A security concern is not an excuse
The cause of the American acceleration can be seen in the Five Eyes warning of 22 June. The United States, Great Britain, Canada, Australia and New Zealand have concluded that the most advanced AI models can shift the balance of power in cyberspace in the short term.
Such systems can accelerate the discovery of software vulnerabilities, link the different stages of an attack, and enable less trained actors to carry out operations that until recently required specialised teams.
The United Nations warned that the development of artificial intelligence is now beyond the ability of states to understand and control
For defence, they are just as important, but only when institutions with sufficient expertise use them to verify model outputs, limit access to sensitive data, and prevent a tool intended for protection from becoming a source of new risk.
On 1 July, the United Nations warned that the development of artificial intelligence is now beyond the ability of states to understand and control.
Countries that lack their own experts, infrastructure and capacity to audit the systems they use in banking, energy, health, administration and security are particularly vulnerable. They can buy access, but not control.
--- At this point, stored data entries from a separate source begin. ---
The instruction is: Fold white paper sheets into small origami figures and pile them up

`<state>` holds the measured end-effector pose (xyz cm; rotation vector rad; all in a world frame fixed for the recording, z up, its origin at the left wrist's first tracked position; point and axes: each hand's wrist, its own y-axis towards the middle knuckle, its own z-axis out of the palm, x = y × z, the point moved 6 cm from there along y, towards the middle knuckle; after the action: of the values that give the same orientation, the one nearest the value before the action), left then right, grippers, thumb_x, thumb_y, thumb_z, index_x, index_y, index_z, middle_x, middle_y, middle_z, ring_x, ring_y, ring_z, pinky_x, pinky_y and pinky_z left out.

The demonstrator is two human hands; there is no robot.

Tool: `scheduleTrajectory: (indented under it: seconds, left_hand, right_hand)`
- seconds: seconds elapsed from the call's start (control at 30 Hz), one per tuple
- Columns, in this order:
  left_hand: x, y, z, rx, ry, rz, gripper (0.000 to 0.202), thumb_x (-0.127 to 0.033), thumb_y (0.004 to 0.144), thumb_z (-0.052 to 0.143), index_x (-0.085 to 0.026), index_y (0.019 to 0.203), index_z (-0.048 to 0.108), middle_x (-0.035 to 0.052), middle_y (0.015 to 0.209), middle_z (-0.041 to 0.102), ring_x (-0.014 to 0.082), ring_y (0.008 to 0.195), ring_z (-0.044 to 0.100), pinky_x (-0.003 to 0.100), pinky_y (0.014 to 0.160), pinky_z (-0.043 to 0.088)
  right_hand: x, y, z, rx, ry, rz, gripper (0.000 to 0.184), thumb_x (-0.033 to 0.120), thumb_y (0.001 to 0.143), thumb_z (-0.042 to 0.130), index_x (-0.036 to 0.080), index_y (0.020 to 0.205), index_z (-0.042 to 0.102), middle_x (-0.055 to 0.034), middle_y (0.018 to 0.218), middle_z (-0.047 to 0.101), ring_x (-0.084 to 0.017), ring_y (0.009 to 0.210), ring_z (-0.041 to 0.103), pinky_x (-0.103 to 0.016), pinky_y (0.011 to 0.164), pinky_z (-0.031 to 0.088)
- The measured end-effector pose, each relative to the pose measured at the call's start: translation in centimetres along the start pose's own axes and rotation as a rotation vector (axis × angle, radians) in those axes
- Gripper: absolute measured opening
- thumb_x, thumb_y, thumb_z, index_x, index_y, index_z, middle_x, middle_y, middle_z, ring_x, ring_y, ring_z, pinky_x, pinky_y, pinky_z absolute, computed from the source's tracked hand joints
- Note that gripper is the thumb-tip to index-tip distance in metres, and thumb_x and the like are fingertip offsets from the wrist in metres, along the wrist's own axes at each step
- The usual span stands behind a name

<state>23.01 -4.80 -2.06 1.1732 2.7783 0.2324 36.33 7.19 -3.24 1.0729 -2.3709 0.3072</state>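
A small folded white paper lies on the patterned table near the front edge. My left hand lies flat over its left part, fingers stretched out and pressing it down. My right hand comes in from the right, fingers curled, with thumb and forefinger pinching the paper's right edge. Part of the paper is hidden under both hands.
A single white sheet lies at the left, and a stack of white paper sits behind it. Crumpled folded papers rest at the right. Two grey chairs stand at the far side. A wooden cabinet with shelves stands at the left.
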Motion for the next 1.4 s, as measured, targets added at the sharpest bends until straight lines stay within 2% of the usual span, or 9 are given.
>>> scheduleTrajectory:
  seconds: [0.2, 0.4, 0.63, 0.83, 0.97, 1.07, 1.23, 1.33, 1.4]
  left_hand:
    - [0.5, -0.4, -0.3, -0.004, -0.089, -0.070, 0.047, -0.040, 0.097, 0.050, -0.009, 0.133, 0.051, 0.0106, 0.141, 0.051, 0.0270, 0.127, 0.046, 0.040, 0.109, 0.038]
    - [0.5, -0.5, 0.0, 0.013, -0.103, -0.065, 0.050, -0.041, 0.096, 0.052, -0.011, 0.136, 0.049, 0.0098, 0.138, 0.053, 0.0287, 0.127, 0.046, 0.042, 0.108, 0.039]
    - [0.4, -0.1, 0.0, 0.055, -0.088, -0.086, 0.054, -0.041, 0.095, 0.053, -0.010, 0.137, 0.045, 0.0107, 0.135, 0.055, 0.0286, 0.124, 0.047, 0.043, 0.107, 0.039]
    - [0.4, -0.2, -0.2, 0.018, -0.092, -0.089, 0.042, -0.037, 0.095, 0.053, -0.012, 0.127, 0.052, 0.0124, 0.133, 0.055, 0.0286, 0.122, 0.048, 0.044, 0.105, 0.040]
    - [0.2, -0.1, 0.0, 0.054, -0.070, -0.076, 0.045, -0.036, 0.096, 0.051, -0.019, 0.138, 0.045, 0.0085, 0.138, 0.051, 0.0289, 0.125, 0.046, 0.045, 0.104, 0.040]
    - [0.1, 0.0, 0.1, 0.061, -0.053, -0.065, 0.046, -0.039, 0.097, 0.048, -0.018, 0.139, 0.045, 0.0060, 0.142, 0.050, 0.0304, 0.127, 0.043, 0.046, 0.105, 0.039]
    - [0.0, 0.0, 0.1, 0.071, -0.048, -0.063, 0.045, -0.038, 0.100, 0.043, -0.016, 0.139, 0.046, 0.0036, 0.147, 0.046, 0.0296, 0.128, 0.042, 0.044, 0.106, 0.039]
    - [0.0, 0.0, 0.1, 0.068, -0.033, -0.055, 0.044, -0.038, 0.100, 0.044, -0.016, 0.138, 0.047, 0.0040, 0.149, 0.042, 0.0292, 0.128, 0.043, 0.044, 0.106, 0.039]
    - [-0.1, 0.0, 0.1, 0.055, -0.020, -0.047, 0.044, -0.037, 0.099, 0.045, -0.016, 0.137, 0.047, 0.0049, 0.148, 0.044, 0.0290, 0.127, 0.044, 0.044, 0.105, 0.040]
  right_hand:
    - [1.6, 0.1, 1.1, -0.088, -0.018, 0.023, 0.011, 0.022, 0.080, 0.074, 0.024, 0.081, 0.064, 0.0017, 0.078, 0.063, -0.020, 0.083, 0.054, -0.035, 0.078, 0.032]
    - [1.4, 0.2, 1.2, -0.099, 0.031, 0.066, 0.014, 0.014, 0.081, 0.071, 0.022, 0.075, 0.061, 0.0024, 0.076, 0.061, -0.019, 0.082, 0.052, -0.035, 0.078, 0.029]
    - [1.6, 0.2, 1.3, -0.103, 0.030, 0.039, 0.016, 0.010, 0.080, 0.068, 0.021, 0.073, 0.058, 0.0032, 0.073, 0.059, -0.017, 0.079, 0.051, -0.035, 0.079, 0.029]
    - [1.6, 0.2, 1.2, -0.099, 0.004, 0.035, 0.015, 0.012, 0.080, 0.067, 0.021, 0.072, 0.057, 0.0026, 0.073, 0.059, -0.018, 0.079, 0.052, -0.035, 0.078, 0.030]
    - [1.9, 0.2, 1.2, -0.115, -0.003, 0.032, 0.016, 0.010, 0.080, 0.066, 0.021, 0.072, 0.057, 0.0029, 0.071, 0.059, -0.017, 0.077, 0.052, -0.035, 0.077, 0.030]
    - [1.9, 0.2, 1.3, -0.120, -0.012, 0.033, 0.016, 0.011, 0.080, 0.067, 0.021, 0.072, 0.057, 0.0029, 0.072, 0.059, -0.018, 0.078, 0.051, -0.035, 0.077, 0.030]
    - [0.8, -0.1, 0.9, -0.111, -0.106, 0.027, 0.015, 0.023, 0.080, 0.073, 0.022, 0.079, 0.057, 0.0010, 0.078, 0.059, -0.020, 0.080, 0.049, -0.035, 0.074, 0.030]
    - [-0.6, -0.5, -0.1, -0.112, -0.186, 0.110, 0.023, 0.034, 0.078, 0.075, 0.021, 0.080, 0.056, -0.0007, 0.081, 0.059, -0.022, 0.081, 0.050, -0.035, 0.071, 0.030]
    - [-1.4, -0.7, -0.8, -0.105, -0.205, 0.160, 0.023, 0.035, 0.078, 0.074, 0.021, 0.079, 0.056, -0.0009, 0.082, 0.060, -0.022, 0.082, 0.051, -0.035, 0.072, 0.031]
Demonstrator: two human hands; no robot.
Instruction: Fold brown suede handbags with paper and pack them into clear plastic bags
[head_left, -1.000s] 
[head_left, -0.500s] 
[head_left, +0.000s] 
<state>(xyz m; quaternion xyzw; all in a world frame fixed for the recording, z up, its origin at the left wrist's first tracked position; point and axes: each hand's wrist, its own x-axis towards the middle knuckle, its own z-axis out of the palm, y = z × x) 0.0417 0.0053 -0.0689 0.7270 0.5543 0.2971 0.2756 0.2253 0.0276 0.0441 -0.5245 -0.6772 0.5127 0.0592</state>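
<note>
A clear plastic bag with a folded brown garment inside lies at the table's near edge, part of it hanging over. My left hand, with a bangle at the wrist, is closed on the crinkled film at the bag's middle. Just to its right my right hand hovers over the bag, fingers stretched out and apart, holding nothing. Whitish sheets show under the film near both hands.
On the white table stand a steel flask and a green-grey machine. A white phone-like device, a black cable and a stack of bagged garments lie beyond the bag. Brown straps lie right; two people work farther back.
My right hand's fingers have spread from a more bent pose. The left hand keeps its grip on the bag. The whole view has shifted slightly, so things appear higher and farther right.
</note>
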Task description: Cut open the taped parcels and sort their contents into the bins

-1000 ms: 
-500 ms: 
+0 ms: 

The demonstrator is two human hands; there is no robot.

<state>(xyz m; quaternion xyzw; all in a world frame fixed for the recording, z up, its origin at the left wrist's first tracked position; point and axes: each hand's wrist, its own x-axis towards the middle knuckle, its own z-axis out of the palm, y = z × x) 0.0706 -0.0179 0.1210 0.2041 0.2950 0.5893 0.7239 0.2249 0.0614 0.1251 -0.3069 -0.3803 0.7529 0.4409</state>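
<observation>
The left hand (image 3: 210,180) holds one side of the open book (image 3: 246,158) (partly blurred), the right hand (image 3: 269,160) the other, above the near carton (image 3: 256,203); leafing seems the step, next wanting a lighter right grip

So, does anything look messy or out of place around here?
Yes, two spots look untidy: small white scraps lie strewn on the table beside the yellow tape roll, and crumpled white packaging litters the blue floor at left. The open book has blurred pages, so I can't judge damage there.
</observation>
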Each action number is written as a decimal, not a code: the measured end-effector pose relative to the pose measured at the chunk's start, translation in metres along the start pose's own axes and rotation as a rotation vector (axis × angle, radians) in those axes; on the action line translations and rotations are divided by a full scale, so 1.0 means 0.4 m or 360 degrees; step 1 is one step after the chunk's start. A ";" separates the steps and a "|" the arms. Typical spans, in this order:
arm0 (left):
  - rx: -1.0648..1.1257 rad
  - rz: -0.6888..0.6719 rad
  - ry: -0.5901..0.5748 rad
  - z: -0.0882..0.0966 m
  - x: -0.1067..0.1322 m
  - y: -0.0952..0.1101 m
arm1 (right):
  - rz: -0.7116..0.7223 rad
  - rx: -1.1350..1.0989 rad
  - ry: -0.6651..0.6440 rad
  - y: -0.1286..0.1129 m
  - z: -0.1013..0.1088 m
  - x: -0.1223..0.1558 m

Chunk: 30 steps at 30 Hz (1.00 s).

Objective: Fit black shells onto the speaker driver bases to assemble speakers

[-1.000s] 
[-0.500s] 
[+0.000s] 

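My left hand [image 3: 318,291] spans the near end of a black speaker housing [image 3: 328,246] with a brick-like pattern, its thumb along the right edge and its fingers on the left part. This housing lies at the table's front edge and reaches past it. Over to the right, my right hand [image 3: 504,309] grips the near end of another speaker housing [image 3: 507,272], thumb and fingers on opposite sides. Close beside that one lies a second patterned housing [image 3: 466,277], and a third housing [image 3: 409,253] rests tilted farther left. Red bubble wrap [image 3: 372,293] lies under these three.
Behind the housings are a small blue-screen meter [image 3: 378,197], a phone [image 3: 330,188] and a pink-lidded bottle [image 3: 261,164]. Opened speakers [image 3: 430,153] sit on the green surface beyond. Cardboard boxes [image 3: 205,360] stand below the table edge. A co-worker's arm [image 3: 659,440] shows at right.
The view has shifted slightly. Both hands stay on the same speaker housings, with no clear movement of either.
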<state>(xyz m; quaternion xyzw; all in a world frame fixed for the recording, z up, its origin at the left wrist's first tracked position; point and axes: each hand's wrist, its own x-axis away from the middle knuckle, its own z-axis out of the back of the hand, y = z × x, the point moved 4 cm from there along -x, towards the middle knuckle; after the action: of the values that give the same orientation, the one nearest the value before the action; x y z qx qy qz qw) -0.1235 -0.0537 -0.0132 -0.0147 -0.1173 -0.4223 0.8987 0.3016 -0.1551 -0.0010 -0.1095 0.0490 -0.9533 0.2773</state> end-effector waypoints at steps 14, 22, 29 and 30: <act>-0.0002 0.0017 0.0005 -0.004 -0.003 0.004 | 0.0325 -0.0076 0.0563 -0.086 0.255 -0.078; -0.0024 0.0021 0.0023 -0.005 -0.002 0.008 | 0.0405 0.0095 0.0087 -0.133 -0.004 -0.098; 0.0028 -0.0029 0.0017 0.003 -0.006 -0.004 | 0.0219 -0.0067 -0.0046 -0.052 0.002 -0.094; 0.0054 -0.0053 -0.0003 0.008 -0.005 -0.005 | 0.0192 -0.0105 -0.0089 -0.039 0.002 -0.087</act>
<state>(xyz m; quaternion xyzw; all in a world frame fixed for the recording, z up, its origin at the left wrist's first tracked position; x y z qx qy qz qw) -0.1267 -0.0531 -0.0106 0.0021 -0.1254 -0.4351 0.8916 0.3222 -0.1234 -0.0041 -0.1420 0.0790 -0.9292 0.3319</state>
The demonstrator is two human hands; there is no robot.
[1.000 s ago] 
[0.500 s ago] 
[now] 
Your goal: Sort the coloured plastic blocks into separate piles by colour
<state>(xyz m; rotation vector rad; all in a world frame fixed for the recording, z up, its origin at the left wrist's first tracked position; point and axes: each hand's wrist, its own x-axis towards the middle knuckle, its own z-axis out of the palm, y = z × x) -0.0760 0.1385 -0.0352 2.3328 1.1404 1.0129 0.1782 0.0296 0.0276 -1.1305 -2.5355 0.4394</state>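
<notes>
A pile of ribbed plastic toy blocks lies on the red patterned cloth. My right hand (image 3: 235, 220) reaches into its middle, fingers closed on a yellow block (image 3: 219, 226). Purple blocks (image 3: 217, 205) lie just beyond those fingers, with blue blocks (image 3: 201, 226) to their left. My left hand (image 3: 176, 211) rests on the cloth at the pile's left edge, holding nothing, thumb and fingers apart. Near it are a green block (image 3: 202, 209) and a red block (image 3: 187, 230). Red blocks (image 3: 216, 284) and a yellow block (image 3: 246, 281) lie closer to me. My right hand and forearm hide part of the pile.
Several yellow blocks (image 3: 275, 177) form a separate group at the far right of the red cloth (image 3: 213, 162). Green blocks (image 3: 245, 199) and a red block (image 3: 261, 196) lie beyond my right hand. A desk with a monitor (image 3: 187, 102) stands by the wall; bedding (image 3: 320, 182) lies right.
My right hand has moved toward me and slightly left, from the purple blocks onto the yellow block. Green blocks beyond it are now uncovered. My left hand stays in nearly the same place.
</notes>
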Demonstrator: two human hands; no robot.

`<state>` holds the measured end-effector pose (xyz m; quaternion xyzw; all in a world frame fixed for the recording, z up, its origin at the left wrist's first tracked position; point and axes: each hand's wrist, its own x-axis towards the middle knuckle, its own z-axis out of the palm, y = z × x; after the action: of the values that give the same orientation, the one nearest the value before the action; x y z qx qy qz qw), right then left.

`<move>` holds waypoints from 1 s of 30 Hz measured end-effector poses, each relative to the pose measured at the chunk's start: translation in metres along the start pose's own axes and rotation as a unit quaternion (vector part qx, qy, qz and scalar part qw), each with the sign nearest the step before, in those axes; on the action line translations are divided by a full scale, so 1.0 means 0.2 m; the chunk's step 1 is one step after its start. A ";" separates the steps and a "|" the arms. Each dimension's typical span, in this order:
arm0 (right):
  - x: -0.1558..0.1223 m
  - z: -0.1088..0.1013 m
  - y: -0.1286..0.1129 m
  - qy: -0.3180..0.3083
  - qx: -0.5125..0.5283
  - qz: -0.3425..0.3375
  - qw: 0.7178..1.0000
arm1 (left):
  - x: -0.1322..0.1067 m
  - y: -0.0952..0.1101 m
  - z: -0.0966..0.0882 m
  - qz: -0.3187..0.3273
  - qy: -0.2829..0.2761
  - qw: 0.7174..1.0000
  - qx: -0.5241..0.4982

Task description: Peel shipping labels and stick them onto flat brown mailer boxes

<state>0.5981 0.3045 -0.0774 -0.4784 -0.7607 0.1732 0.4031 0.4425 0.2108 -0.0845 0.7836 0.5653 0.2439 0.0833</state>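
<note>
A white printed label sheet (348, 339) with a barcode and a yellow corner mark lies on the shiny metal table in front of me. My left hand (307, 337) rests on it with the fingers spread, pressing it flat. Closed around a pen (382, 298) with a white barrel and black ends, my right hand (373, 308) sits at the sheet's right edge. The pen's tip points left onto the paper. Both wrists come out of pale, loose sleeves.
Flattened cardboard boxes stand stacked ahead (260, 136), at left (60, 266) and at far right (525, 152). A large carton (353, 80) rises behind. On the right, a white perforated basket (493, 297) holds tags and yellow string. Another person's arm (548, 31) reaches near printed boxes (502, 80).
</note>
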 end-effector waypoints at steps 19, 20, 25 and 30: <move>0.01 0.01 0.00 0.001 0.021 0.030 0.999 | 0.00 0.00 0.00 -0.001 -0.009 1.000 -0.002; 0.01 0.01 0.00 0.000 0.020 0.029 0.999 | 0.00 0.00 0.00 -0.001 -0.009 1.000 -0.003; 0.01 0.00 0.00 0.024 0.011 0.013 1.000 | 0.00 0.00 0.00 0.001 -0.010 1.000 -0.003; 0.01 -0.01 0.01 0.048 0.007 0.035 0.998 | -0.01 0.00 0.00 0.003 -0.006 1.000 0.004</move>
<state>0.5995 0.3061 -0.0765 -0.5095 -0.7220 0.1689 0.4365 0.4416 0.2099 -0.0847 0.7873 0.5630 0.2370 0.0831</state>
It marks a new division of the world. It is no longer enough to have the Internet, data centres or digitalised administration.
The key question is whether the state understands the model it uses, whether it can verify its behaviour, whether it has an alternative if its access is limited, and whether it is dependent on the political decisions of another power.
Dependence on other countries’ models
By the end of 2026, access to the most advanced AI models will begin to influence companies’ credit ratings, insurers’ valuations and security due diligence procedures.
Banks, energy groups and telecoms will have to prove not only that they use AI, but also that they know whom they depend on if their access is restricted.
Europe will initially try to address the problem through regulation, but very soon it will have to decide on funding, energy and data centres, because without these it does not have an independent AI policy
The first serious test will come from cyberspace, because an incident in a major financial or energy network will immediately raise the question of whether the attacker had a better model than the defence.
After that, governments will no longer be able to allow AI companies to decide for themselves when a model is safe enough for the market.
US standards will formally remain voluntary but will effectively become mandatory for large companies that wish to do business with government, defence, banks, and critical infrastructure.
Europe will initially try to address the problem through regulation, but very soon it will have to decide on funding, energy and data centres, because without these it does not have an independent AI policy.
China will not need to convince the world that it has the best model, but rather that its models do not carry an American political barrier.
That is why many middle powers will choose affordability over top performance.
Therein lies the greatest risk for the West: access control can protect the most sensitive technology, but it can also accelerate the creation of an alternative market beyond US influence.
The new division will not be between states that use AI and those that do not, but between those that can maintain access in a crisis and those that only then realise how dependent they are.